Information shown START

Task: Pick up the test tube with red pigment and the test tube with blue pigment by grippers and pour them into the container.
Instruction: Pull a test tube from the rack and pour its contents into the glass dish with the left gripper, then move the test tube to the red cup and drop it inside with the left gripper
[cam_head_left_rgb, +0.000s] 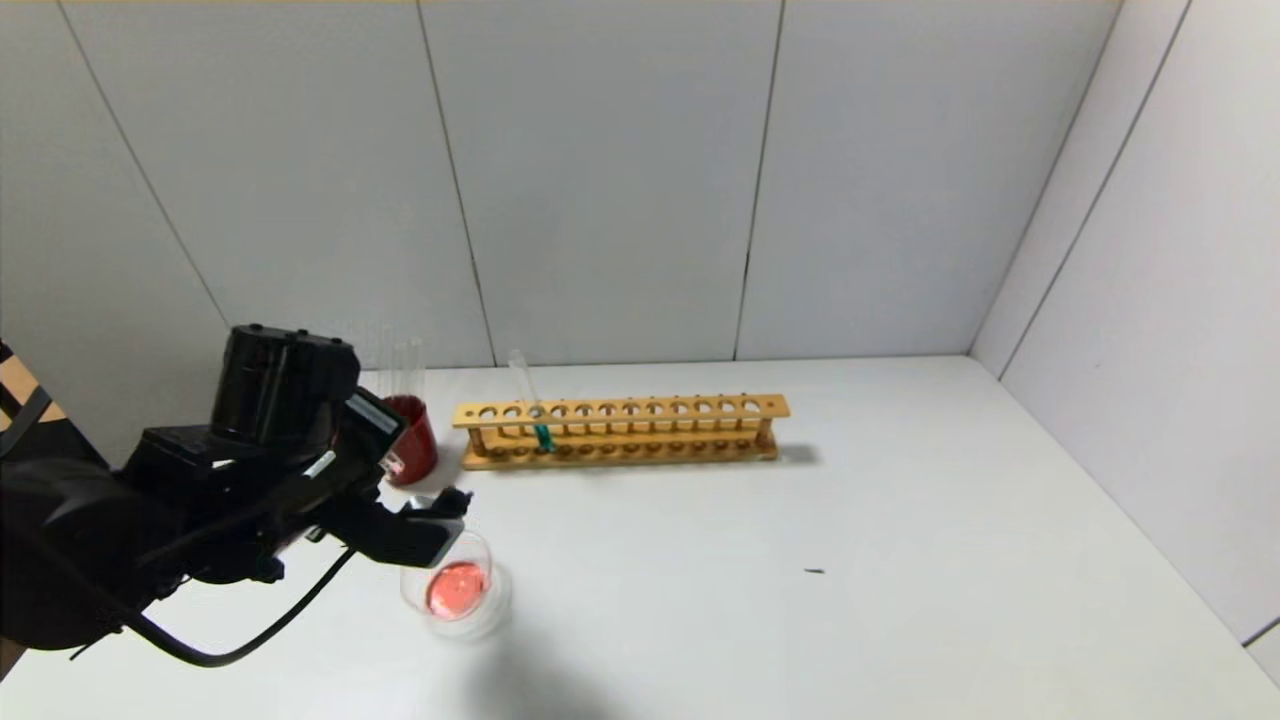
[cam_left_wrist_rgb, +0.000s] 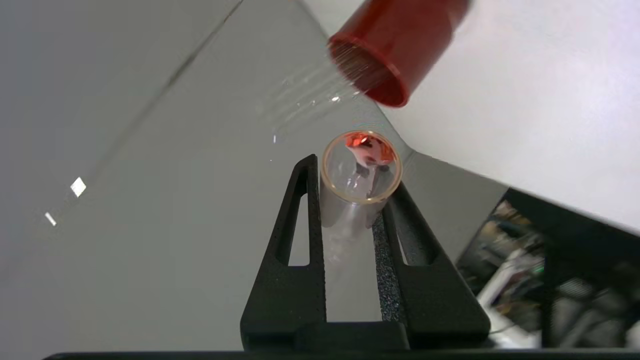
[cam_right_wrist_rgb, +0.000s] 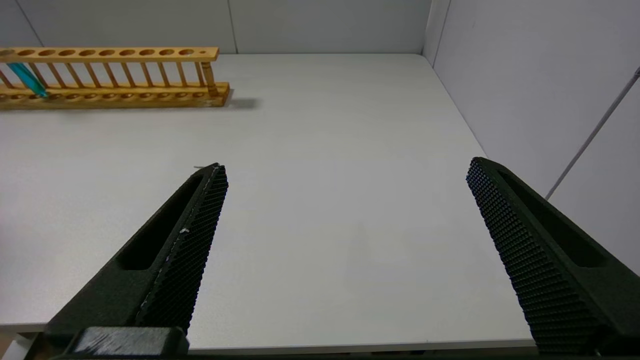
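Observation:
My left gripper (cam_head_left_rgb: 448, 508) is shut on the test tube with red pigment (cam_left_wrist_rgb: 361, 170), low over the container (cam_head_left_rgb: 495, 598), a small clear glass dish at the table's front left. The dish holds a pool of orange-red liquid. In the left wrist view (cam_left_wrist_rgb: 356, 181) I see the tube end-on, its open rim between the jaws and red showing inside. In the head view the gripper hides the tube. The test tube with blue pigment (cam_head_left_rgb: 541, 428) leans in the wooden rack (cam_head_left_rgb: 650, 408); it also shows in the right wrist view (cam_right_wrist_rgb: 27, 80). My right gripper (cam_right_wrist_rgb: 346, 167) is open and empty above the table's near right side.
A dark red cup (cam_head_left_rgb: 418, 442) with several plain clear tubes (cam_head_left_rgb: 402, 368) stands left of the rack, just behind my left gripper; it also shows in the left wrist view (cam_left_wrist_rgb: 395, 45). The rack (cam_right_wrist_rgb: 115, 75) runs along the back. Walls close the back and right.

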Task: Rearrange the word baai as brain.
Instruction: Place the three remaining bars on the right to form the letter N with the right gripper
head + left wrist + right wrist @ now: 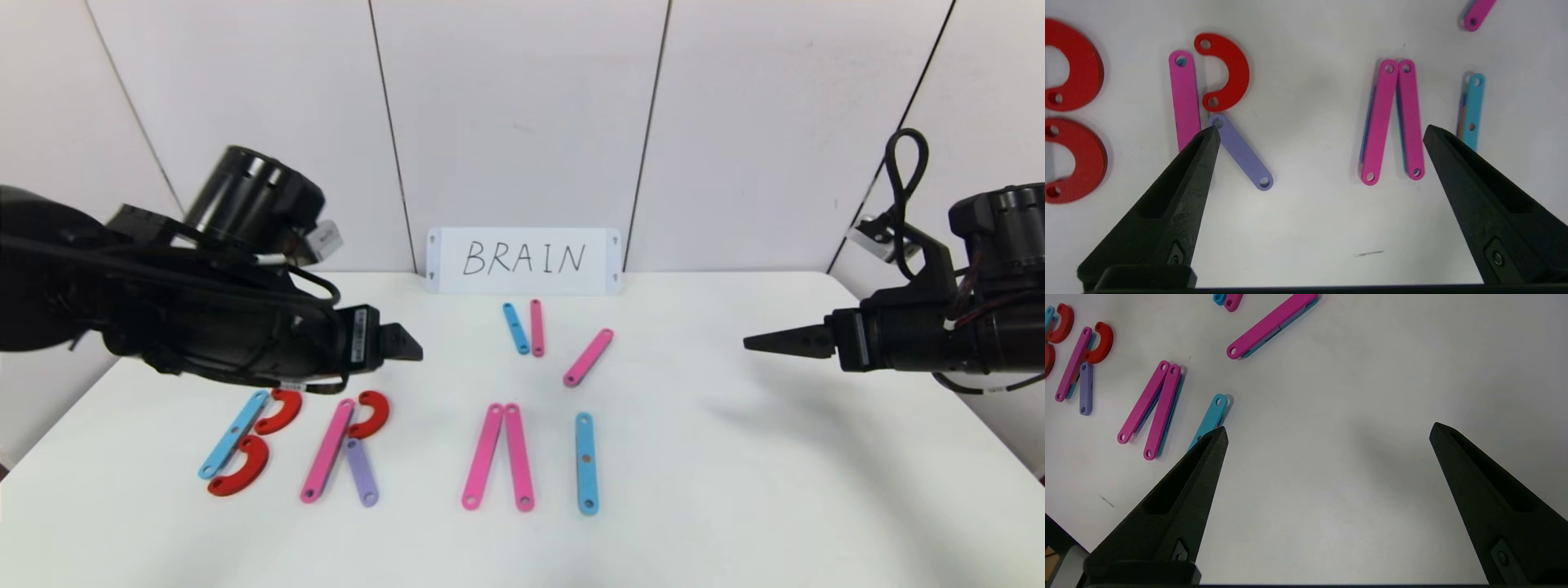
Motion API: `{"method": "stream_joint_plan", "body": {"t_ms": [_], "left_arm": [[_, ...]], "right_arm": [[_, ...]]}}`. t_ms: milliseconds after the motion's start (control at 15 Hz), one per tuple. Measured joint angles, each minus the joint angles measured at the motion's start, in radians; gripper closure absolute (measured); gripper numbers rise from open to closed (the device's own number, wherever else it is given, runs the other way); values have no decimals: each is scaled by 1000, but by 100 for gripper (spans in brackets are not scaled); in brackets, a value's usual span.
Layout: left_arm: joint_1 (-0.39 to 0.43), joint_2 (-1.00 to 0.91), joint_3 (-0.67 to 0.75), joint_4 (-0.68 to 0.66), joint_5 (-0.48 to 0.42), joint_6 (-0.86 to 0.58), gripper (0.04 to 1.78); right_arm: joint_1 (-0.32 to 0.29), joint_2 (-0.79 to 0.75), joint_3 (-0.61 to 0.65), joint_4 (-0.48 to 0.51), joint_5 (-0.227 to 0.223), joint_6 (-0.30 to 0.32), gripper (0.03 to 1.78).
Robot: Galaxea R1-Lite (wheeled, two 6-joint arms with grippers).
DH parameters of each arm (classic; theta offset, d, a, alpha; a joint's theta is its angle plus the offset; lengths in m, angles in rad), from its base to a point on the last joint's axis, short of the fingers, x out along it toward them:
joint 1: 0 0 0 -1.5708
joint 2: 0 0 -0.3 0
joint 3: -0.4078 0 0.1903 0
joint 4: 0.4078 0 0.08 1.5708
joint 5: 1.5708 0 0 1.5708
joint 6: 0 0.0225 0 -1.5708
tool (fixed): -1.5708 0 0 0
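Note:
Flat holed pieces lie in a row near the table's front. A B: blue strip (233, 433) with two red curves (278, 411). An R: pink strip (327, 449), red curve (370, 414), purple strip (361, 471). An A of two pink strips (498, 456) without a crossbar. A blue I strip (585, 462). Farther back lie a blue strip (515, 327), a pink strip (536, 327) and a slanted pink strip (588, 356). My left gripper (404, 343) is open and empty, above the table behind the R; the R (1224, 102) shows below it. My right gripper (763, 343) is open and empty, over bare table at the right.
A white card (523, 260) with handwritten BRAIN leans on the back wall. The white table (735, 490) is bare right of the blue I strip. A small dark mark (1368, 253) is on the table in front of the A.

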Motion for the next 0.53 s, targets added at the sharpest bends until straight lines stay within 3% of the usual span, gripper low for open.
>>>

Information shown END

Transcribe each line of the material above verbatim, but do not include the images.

▶ Exercise output
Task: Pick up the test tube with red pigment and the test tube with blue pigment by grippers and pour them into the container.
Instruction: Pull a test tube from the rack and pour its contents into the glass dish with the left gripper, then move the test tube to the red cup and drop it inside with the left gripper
[cam_head_left_rgb, +0.000s] 
[cam_left_wrist_rgb, +0.000s] 
[cam_right_wrist_rgb, +0.000s] 
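Observation:
My left gripper (cam_head_left_rgb: 448, 508) is shut on the test tube with red pigment (cam_left_wrist_rgb: 361, 170), low over the container (cam_head_left_rgb: 495, 598), a small clear glass dish at the table's front left. The dish holds a pool of orange-red liquid. In the left wrist view (cam_left_wrist_rgb: 356, 181) I see the tube end-on, its open rim between the jaws and red showing inside. In the head view the gripper hides the tube. The test tube with blue pigment (cam_head_left_rgb: 541, 428) leans in the wooden rack (cam_head_left_rgb: 650, 408); it also shows in the right wrist view (cam_right_wrist_rgb: 27, 80). My right gripper (cam_right_wrist_rgb: 346, 167) is open and empty above the table's near right side.
A dark red cup (cam_head_left_rgb: 418, 442) with several plain clear tubes (cam_head_left_rgb: 402, 368) stands left of the rack, just behind my left gripper; it also shows in the left wrist view (cam_left_wrist_rgb: 395, 45). The rack (cam_right_wrist_rgb: 115, 75) runs along the back. Walls close the back and right.
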
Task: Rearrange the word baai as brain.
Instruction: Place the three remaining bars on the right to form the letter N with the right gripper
head + left wrist + right wrist @ now: 
Motion API: `{"method": "stream_joint_plan", "body": {"t_ms": [_], "left_arm": [[_, ...]], "right_arm": [[_, ...]]}}`. t_ms: milliseconds after the motion's start (control at 15 Hz), one per tuple. Measured joint angles, each minus the joint angles measured at the motion's start, in radians; gripper closure absolute (measured); gripper numbers rise from open to closed (the device's own number, wherever else it is given, runs the other way); values have no decimals: each is scaled by 1000, but by 100 for gripper (spans in brackets are not scaled); in brackets, a value's usual span.
Layout: left_arm: joint_1 (-0.39 to 0.43), joint_2 (-1.00 to 0.91), joint_3 (-0.67 to 0.75), joint_4 (-0.68 to 0.66), joint_5 (-0.48 to 0.42), joint_6 (-0.86 to 0.58), gripper (0.04 to 1.78); right_arm: joint_1 (-0.32 to 0.29), joint_2 (-0.79 to 0.75), joint_3 (-0.61 to 0.65), joint_4 (-0.48 to 0.51), joint_5 (-0.227 to 0.223), joint_6 (-0.30 to 0.32), gripper (0.03 to 1.78).
Robot: Galaxea R1-Lite (wheeled, two 6-joint arms with grippers).
DH parameters of each arm (classic; theta offset, d, a, alpha; a joint's theta is its angle plus the offset; lengths in m, angles in rad), from its base to a point on the last joint's axis, short of the fingers, x out along it toward them:
joint 1: 0 0 0 -1.5708
joint 2: 0 0 -0.3 0
joint 3: -0.4078 0 0.1903 0
joint 4: 0.4078 0 0.08 1.5708
joint 5: 1.5708 0 0 1.5708
joint 6: 0 0.0225 0 -1.5708
tool (fixed): -1.5708 0 0 0
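Note:
Flat holed pieces lie in a row near the table's front. A B: blue strip (233, 433) with two red curves (278, 411). An R: pink strip (327, 449), red curve (370, 414), purple strip (361, 471). An A of two pink strips (498, 456) without a crossbar. A blue I strip (585, 462). Farther back lie a blue strip (515, 327), a pink strip (536, 327) and a slanted pink strip (588, 356). My left gripper (404, 343) is open and empty, above the table behind the R; the R (1224, 102) shows below it. My right gripper (763, 343) is open and empty, over bare table at the right.
A white card (523, 260) with handwritten BRAIN leans on the back wall. The white table (735, 490) is bare right of the blue I strip. A small dark mark (1368, 253) is on the table in front of the A.
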
Motion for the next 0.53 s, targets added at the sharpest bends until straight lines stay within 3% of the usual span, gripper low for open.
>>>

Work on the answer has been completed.